Given the state of the evidence with the jury’s prerogatives to assay the credibility of the witnesses and the weight of their testimony, the jury could have believed Gal-van’s testimony, and the supporting testimony referenced thereto, of a 1976 injury; or the jury could have believed, as it did, that the contrary evidence so diluted Gal-van’s underlying testimony that the jury could not find from a preponderance of the evidence any 1976 injury. The fact that the jury might have found the injury Galvan claims to have sustained does not justify our setting aside the answers the jury concluded were the most reasonable under the conflicting and contradictory evidence. Id. at 625.

Consequently, we are unable to fault the jury in failing to find that Galvan sustained any injury in 1976. Galvan’s points of error are overruled.

The judgment is affirmed.

. Recognizing that the jury returned negative answers to the issues on which he had the burden to secure affirmative findings, Galvan nevertheless attempts to attack the jury’s failures to find any injury by two “no evidence” points of error. Under the points, Galvan does not claim, much less try to demonstrate, that he conclusively established either an injury or an injury to his left arm; instead, proceeding from the erroneous assumption that the jury’s “no” answers are affirmative findings that he did not suffer any injury, he submits that there is no evidence to support the jury’s non-injury “findings.” However, each “no” answer is, by proper interpretation, simply a failure or refusal by the jury to find from a preponderance of the evidence the fact of any injury which Gal-van had the burden to affirmatively establish. Stated another way, Galvan failed to discharge his burden of proof. The interpretation is particularly applicable because the court charged the jury that

Questions to be answered “Yes” or “No,” should be answered “Yes” if you so find from a preponderance of the evidence; otherwise, answer “No.”
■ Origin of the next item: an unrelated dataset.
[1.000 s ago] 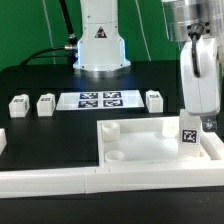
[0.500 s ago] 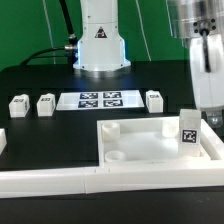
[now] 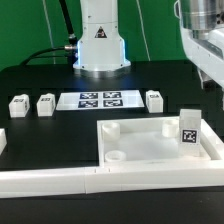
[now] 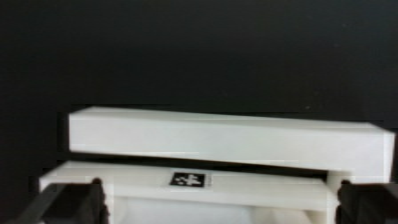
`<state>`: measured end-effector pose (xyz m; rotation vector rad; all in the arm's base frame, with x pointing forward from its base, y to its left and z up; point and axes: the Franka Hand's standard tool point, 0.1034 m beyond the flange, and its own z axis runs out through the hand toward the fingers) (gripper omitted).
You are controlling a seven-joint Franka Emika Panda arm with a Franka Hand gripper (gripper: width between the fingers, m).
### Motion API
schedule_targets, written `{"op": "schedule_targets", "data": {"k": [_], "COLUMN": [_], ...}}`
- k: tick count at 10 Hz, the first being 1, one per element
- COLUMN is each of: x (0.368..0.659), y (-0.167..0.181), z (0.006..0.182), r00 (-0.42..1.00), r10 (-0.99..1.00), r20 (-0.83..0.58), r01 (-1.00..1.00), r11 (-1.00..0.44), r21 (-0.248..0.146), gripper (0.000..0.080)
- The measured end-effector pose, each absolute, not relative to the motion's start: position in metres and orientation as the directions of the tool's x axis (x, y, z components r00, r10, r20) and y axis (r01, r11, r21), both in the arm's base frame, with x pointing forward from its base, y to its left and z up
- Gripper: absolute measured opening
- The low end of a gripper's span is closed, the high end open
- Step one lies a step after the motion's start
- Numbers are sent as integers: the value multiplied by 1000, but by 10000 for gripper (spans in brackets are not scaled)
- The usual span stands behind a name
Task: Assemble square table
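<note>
The white square table top point(image 3: 150, 150) lies at the exterior view's lower right, rim up. One white leg point(image 3: 189, 128) stands upright in its far right corner socket, tag facing the camera. My gripper point(image 3: 210, 80) hangs above that leg, open and empty, clear of it. In the wrist view the tagged white leg point(image 4: 187, 180) sits below, between my two dark fingertips point(image 4: 71, 200), with my gripper point(image 4: 217, 203) open around nothing. Three more leg blocks lie on the black table: two at the left point(image 3: 17, 103) point(image 3: 46, 103), one at the middle right point(image 3: 154, 99).
The marker board point(image 3: 100, 99) lies flat between the loose legs. The long white barrier wall point(image 3: 50, 180) runs along the front and left of the table top. The robot base point(image 3: 100, 45) stands at the back.
My gripper stood around the upright leg a second ago. It has let go and risen up and to the exterior view's right. The leg stays standing in the corner.
</note>
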<state>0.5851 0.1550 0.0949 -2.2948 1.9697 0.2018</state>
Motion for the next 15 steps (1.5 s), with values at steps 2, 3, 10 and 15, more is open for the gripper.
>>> {"op": "schedule_targets", "data": {"k": [2, 3, 10, 15], "x": [585, 584, 508, 507], "y": [155, 155, 142, 138], "z": [94, 94, 71, 70], "r00": [258, 339, 833, 967], "r10": [-951, -926, -542, -239], "r20": [-171, -165, -109, -85], "r01": [-966, -940, -549, -246], "r11": [-259, -339, -834, -966], "r21": [-16, -30, -56, -82], "gripper": [649, 649, 649, 649]}}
Conformably, the jury’s “no” answers, i.e., its failures to find, need not be supported by evidence. Bullard v. Universal Underwriters Ins. Co., 609 S.W.2d 621, 624 (Tex.Civ.App.—Amarillo 1980, no writ); Lovato v. Ranger Ins. Co., 597 S.W.2d 34, 36 n.1 (Tex.Civ.App.—Amarillo 1980, writ ref’d n. r. e.). Hence, Galvan’s no evidence points of error present nothing for review.

. The court instructed the jury that: “INJURY” means damage or harm to the physical struc-< ture of the body and such diseases or infections as naturally result therefrom, or the incitement, acceleration, or aggravation of any disease, infirmity, or condition, previously or subsequently existing, by reason of such damage or harm.